Évidemment, il ne faut pas attendre de la simplification uniquement des économies budgétaires. Nombre d’efforts de simplification des procédures administratives ne constituent pas des économies à proprement parler, mais représentent surtout des gains de temps – et donc d’argent – pour les entreprises.
On se contentera donc, à ce stade, de s’interroger sur la réalité du montant des économies annoncées, tout en se réjouissant, bien sûr, d’une initiative bien plus ambitieuse que le texte discuté aujourd’hui.
Certes, ce dernier « entend intensifier la démarche de simplification en faveur des entreprises », mais il apparaît comme très peu ambitieux, si l’on me permet cette appréciation. En effet, il comprend une collection de mesures disparates plus ou moins précises – parfois trop, parfois insuffisamment – assortie de vagues annonces d’économies, sur le détail desquelles la lecture de l’étude d’impact ne renseigne pas du tout.
Alors, oui, il y a bien quelques simplifications de codes, code du travail, code de la sécurité sociale ou code de commerce ; des simplifications fiscales et comptables, aussi, et quelques clarifications. Mais certaines de ces simplifications sont si précises qu’elles rendent un peu perplexe le nouveau parlementaire que je suis, et plusieurs orateurs, du reste, ont exprimé ce sentiment. Il en va ainsi de la suppression de la déclaration des congés d’été pour les boulangers, devenue obsolète et de toute façon inappliquée. (M. le rapporteur le conteste.)
Et j’écoutais, en commission puis en séance, la discussion menée par mon collègue Gérard Cornu sur l’opportunité du maintien de l’article 11 bis, qui prévoit une dérogation à l’interdiction d’utilisation des motoneiges...
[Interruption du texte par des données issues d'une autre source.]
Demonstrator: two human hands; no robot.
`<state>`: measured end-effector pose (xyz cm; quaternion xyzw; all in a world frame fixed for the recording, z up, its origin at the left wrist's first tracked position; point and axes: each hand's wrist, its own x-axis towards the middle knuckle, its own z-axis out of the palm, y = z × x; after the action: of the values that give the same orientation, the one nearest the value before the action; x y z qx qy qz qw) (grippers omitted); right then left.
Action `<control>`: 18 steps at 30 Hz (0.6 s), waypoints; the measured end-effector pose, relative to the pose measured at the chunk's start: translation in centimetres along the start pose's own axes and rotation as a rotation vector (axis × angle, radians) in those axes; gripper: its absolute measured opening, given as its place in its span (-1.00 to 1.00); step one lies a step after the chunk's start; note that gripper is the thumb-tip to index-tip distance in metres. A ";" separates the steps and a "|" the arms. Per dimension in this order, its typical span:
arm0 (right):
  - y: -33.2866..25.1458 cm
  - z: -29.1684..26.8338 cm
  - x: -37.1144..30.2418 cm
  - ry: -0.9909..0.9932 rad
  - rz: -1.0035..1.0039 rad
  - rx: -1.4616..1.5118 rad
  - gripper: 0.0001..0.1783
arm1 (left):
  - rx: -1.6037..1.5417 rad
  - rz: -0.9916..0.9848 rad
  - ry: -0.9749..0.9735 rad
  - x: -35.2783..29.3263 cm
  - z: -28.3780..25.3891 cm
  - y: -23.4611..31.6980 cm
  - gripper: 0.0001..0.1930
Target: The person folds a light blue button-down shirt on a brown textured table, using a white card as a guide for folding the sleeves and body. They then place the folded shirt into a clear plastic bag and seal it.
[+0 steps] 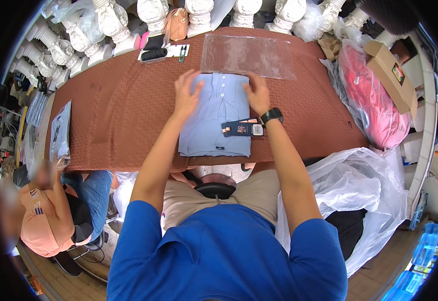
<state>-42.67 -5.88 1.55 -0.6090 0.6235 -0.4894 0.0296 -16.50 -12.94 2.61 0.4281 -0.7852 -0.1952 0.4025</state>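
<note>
A folded light-blue garment (204, 118) with a short row of white buttons lies flat before me. Dark hang tags (242, 128) rest on its lower right part. My left hand (186, 93) is at the garment's upper left edge, fingers apart and slightly blurred. Along the upper right edge is my right hand (259, 94), thumb and fingers spread, a black watch on the wrist. Neither hand grips anything; whether the fingertips touch the cloth is hard to tell. Just beyond, a clear flat plastic bag (246, 54) lies on the brown-covered table (113, 118).
Thread snips (183, 53) and a black spool (154, 54) lie at the back left. A packed garment (60, 131) rests at the left edge. Right: a red bundle in plastic (362, 93), a cardboard box (392, 75), and a large clear bag (352, 175). A person (48, 215) sits left.
</note>
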 end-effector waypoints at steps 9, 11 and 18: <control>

Mais je ne voudrais pas donner dans la caricature, et cela d’autant moins que la bonne volonté avec laquelle vous vous employez à « décomplexifier », monsieur le secrétaire d'État, est réelle. Mais le fait est que, avec ce texte, on est très loin du compte, et quelque chose me dit que vous n’êtes peut-être pas en désaccord avec ce constat...
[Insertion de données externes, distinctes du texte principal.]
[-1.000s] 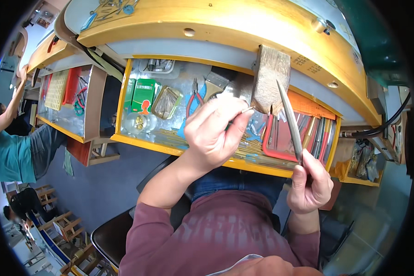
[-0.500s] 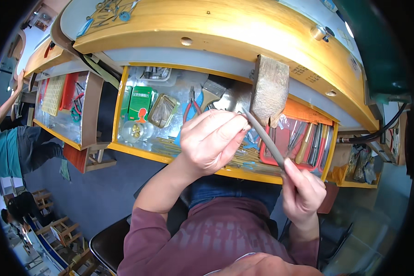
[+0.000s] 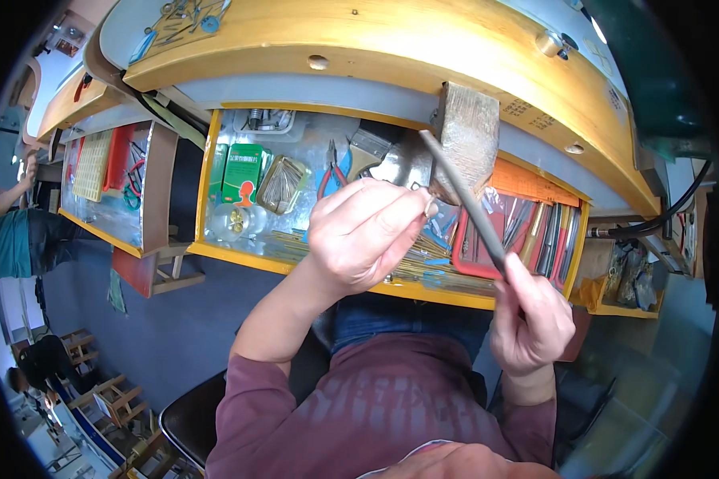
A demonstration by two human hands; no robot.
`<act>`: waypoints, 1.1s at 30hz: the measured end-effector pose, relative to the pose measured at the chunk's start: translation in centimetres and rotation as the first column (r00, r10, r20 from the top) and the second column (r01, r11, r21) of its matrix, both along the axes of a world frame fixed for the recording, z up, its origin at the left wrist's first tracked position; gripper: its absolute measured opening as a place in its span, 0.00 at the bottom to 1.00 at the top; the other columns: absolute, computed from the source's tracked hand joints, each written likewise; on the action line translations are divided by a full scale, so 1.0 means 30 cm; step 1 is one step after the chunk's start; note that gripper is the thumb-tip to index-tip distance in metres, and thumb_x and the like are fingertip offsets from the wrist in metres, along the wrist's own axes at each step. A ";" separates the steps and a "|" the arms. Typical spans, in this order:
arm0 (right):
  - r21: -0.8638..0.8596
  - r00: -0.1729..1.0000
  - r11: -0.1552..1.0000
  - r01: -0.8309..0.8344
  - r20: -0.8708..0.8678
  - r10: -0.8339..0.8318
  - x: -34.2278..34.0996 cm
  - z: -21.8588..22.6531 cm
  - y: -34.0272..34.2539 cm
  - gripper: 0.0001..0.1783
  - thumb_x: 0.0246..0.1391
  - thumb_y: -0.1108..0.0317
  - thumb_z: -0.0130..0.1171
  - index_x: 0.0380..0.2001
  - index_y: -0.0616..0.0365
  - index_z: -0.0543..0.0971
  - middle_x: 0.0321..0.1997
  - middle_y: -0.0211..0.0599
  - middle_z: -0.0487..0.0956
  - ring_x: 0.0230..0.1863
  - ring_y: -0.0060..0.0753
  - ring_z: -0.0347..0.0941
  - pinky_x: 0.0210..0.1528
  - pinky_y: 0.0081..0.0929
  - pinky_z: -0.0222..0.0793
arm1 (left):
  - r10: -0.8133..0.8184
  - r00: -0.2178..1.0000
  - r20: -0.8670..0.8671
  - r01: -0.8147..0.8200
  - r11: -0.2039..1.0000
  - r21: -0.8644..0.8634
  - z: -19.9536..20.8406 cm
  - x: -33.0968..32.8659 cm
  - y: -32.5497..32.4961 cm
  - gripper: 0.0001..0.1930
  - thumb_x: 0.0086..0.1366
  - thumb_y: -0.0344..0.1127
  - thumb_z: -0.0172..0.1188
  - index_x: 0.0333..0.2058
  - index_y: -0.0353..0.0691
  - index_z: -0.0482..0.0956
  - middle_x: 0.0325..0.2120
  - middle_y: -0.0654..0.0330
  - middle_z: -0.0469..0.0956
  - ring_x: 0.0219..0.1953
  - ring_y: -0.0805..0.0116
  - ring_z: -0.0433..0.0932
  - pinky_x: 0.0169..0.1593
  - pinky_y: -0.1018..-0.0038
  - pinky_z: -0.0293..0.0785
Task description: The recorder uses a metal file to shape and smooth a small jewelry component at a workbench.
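My right hand (image 3: 533, 326) grips the lower end of a long grey hand file (image 3: 473, 206), which slants up and left across the side of a worn wooden bench pin (image 3: 473, 128). My left hand (image 3: 361, 238) is closed in a pinch beside the file's middle. Between its fingertips sits a small shiny piece (image 3: 432, 208), mostly covered and too small to make out fully. The fingertips are close to the lower end of the bench pin, above an open drawer (image 3: 244, 258); I cannot tell whether the piece touches the pin.
In the drawer lie red-handled pliers (image 3: 332, 172), a flat brush (image 3: 367, 146), a green box (image 3: 244, 169), thin brass-coloured rods and a red tray (image 3: 475, 268) of tools. The wooden bench edge (image 3: 311, 68) curves behind. Another person (image 3: 12, 239) stands at the far left.
The file has tilted more upright, its tip rising to the side of the bench pin. My right hand has shifted slightly right; my left hand keeps its pinch almost in place.
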State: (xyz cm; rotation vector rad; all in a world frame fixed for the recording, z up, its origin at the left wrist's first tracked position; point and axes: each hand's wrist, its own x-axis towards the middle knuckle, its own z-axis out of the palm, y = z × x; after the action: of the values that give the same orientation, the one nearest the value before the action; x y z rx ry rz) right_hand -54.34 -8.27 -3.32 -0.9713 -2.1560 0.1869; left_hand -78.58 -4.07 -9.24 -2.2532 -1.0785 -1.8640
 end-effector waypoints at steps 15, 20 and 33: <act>-0.487 0.861 0.858 -0.163 -0.495 -0.117 0.063 -0.090 -0.028 0.16 0.64 0.74 0.65 0.53 0.71 0.81 0.33 0.26 0.82 0.29 0.09 0.69 0.32 0.12 0.63 | -0.098 0.458 0.884 0.806 0.466 -0.366 0.044 0.050 -0.116 0.06 0.67 0.22 0.66 0.42 0.29 0.83 0.33 0.56 0.85 0.31 0.74 0.84 0.35 0.78 0.83; -0.570 0.798 0.795 -0.209 -0.569 -0.198 0.072 -0.098 -0.030 0.16 0.65 0.75 0.64 0.53 0.70 0.81 0.28 0.17 0.73 0.26 0.05 0.60 0.29 0.10 0.53 | -0.066 0.371 0.926 0.855 0.414 -0.313 0.062 0.063 -0.115 0.08 0.68 0.22 0.66 0.44 0.29 0.82 0.34 0.55 0.86 0.33 0.71 0.87 0.38 0.75 0.87; -0.627 0.799 0.739 -0.249 -0.563 -0.209 0.102 -0.101 -0.049 0.15 0.66 0.75 0.63 0.53 0.68 0.80 0.30 0.18 0.75 0.27 0.06 0.63 0.29 0.10 0.54 | -0.083 0.416 0.905 0.832 0.436 -0.343 0.100 0.083 -0.138 0.06 0.64 0.17 0.66 0.40 0.28 0.82 0.37 0.47 0.86 0.33 0.60 0.88 0.37 0.67 0.90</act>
State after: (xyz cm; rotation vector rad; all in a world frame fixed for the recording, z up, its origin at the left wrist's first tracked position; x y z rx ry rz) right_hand -51.29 -9.74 -6.34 -1.0739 -1.4730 1.2144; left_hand -76.10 -8.21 -6.24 -2.2199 -1.6742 -3.5781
Plus grave, alors que le Gouvernement a largement contribué à la création de nouvelles normes législatives depuis deux ans,…
Mme Nicole Bricq. Eh bien oui !
M. Michel Vaspart. … il revient avec ce texte sur ce qu'il a rendu plus complexe, en le regrettant ! Ainsi, en juillet dernier, lors de la discussion du présent projet de loi à l’Assemblée nationale, un amendement du Gouvernement a été adopté pour revenir sur certaines dispositions de la loi pour l’accès au logement et un urbanisme rénové, dite « loi ALUR », qui n’avait été votée que quelques semaines auparavant.
S’il faut évidemment s’en réjouir, puisque cette loi est un bon exemple de ce que l’on a fait de plus complexe et de plus paralysant en matière d’urbanisme et de logement dans la période récente, tout de même, que de temps passé et perdu à faire et défaire sans cesse !
De même, je regrette le rejet de nombreux amendements présentant une certaine consistance que nos collègues députés avaient déposés sur le présent texte, discuté cet été au pas de charge.
Au Sénat, le travail accompli par les différents rapporteurs doit être salué. Je me réjouis tout particulièrement qu’à l’initiative de notre collègue Jean-Jacques Hyest la commission des lois du Sénat ait supprimé les articles 19 et 20 de la loi sur l’économie sociale et solidaire, qui créent une obligation d’information des salariés en cas de cession.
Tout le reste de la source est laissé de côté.